Even as polarization surges, Americans believe they live in a compassionate country
Compassion comes easily to me.
As the granddaughter of immigrants from Lithuania and Poland who spoke little English, I understand what it’s like to be treated as a stranger in America.
As a journalist, I covered stories of war and trauma in the 1990s, including the crushing of Chinese protests in Tiananmen Square and the fall of the Berlin Wall in 1989, followed by the Soviet Union’s collapse two years later. I covered the war between Iraq and Iran. I witnessed ethnic strife in South Africa and the toll poverty takes in Mexico.
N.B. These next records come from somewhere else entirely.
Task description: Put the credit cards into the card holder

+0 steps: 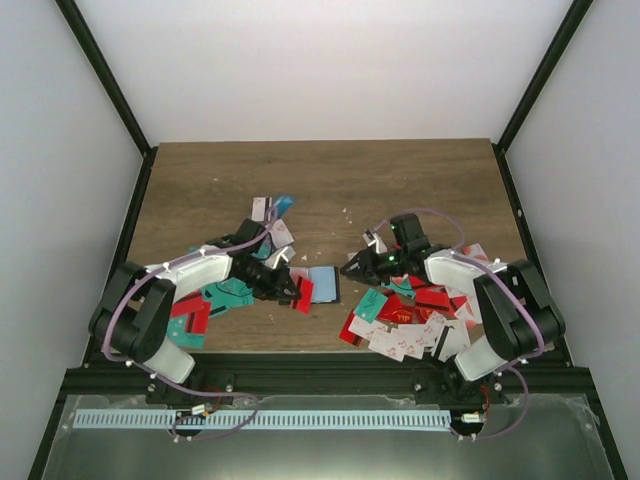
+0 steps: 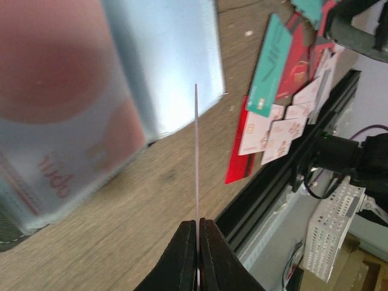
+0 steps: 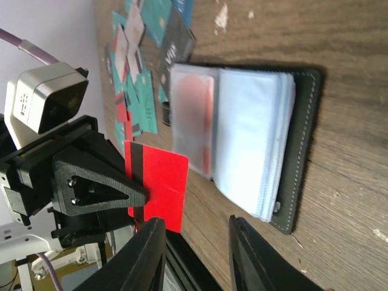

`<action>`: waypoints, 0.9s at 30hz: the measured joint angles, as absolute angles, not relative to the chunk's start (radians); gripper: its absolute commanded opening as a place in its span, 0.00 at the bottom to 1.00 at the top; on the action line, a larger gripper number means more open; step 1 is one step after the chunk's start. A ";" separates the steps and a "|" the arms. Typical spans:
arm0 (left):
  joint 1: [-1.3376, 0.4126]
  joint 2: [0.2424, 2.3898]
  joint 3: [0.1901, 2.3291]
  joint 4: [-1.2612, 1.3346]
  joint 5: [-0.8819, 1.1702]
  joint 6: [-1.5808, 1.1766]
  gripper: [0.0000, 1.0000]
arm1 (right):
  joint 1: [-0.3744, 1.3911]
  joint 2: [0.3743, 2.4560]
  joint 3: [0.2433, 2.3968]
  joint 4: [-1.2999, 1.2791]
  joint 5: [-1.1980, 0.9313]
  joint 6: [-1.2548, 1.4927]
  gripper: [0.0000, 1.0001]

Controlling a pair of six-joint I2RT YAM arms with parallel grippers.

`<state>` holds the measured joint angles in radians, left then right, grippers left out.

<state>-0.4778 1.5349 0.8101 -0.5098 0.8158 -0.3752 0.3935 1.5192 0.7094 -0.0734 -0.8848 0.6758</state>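
Card holder (image 1: 322,285) lies open on the table (image 1: 400,180). Top view: left gripper (image 1: 298,292) at its 9 o'clock is clenched on a red card (image 1: 304,300). Right gripper (image 1: 350,268) sits at 1 o'clock, credit cards (image 1: 405,325) heaped at 4 o'clock. Left wrist: fingers (image 2: 182,260) pinch the card, seen edge-on, holder at 11 o'clock. Right wrist: jaws apart, nothing between, holder at 1 o'clock.

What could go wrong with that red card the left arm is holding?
The left gripper pinches the red card only by one edge, so it may twist or slip at the sleeves. The card holder lies loose; the right gripper is open, not pinning it, so it might slide.
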 measured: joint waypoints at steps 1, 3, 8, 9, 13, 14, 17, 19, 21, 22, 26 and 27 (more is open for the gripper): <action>-0.477 1.550 0.810 -0.518 0.813 -0.364 0.04 | 0.398 1.533 0.709 -0.080 -0.884 0.670 0.31; -0.473 1.573 0.811 -0.535 0.805 -0.349 0.04 | 0.407 1.555 0.709 -0.088 -0.883 0.657 0.30; -0.462 1.593 0.827 -0.565 0.792 -0.322 0.04 | 0.417 1.598 0.710 -0.102 -0.879 0.631 0.29; -0.459 1.599 0.834 -0.569 0.789 -0.315 0.04 | 0.417 1.603 0.710 -0.104 -0.878 0.626 0.29; -0.456 1.622 0.848 -0.576 0.782 -0.299 0.04 | 0.418 1.623 0.714 -0.107 -0.877 0.613 0.28; -0.456 1.628 0.850 -0.579 0.779 -0.294 0.04 | 0.418 1.630 0.715 -0.107 -0.877 0.609 0.28; -0.456 1.646 0.860 -0.587 0.770 -0.284 0.04 | 0.419 1.654 0.726 -0.112 -0.877 0.600 0.27; -0.454 1.661 0.870 -0.590 0.765 -0.281 0.04 | 0.419 1.664 0.729 -0.114 -0.877 0.595 0.27; -0.453 1.678 0.884 -0.593 0.762 -0.277 0.04 | 0.419 1.674 0.735 -0.117 -0.877 0.591 0.26; -0.452 1.686 0.891 -0.594 0.760 -0.274 0.04 | 0.419 1.679 0.738 -0.120 -0.877 0.589 0.26; -0.452 1.711 0.918 -0.601 0.759 -0.259 0.04 | 0.419 1.695 0.749 -0.123 -0.877 0.581 0.25; -0.452 1.716 0.925 -0.605 0.756 -0.256 0.04 | 0.419 1.700 0.751 -0.126 -0.878 0.580 0.25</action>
<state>-0.4519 1.7164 0.9245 -0.6052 0.7563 -0.2558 0.4194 1.7000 0.7513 -0.1257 -0.8776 0.5797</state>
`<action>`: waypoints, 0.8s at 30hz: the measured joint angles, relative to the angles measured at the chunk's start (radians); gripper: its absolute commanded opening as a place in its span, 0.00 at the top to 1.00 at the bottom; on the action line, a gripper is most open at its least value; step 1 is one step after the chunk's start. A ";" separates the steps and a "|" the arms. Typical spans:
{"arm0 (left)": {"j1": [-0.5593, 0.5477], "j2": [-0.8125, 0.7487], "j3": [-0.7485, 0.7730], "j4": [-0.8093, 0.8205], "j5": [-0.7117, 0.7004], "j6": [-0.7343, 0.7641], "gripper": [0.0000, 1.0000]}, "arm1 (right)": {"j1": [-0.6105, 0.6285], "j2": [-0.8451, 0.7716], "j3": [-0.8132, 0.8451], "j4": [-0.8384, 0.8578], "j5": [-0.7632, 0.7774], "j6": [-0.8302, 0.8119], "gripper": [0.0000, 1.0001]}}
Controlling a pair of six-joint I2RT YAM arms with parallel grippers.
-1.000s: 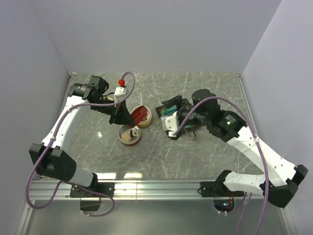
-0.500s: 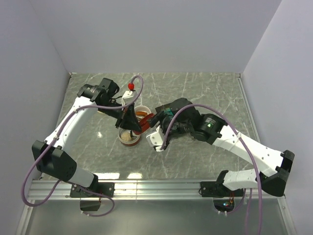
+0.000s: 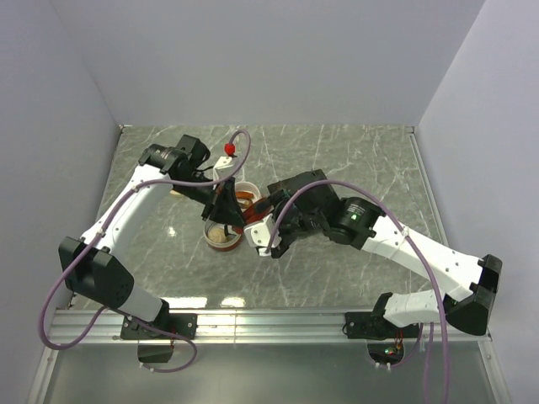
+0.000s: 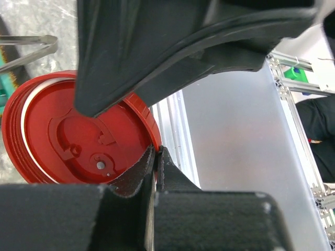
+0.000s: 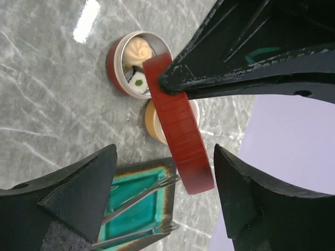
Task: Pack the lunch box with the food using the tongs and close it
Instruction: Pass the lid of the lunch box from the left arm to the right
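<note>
walls (image 3: 253, 59): plain pale grey-lilac panels on three sides, boxing in the work area
tabletop (image 3: 362, 160): grey marble-look sheet with pale veins, glossy, with glare patches on the near side of the lunch box
rail (image 3: 278, 320): aluminium extrusion along the near edge, carrying both arm bases, well nearer than the lunch box
left arm (image 3: 126, 215): white and black, reaches in from the left and ends just above the lunch box
right arm (image 3: 421, 248): white and black, reaches in from the right and ends just right of the lunch box
cables (image 3: 438, 278): purple, looped along both arms
tray (image 5: 125, 194): teal with a dark rim, lies past the tan cup from the lunch box, mostly hidden under the right arm in the top view
left hand (image 4: 156, 157): clenched on the rim of the lid
right hand (image 5: 165, 149): released, fingers spread either side of the lid, a gap showing on both sides
lid (image 5: 180, 141): red, round, held on edge, tilted, just beside the lunch box
lunch box (image 5: 111, 65): round red tub, open, standing on the tabletop, mid-left
tan cup (image 5: 153, 124): touching or just beside the lunch box, partly behind the lid
tongs (image 5: 157, 189): slim grey metal, lying in the tray
pale round piece (image 5: 138, 50): inside the lunch box
white cube (image 5: 137, 81): inside the lunch box, green speck on top, beside the round piece
green light (image 3: 357, 216): lit on the right arm's wrist
markings: only moulded raised shapes on the lid's inner face; any lettering is too small to tell
</note>
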 measured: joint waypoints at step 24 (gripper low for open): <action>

As a professor of cultural engagement and public diplomacy, I have watched and studied how compassion can help build and strengthen civil society.
And having worked in senior levels of the U.S. government for Presidents Bill Clinton and Barack Obama on international conflict resolution, I have learned that compassion is a key ingredient of peacemaking.
Especially now, as President Donald Trump seeks to deport millions of immigrants living in the U.S. without authorization and to stop funding the U.S. Agency for International Development, which has long spent billions of dollars a year helping the world’s poorest people, compassion seems lacking among U.S. leaders.
Perhaps that all explains my curiosity about a new study on the state of compassion in America – part of the glue that holds communities together.
Sociologists define compassion as the human regard for the suffering of others, and the notion of using action to alleviate this pain.
The report that caught my eye was........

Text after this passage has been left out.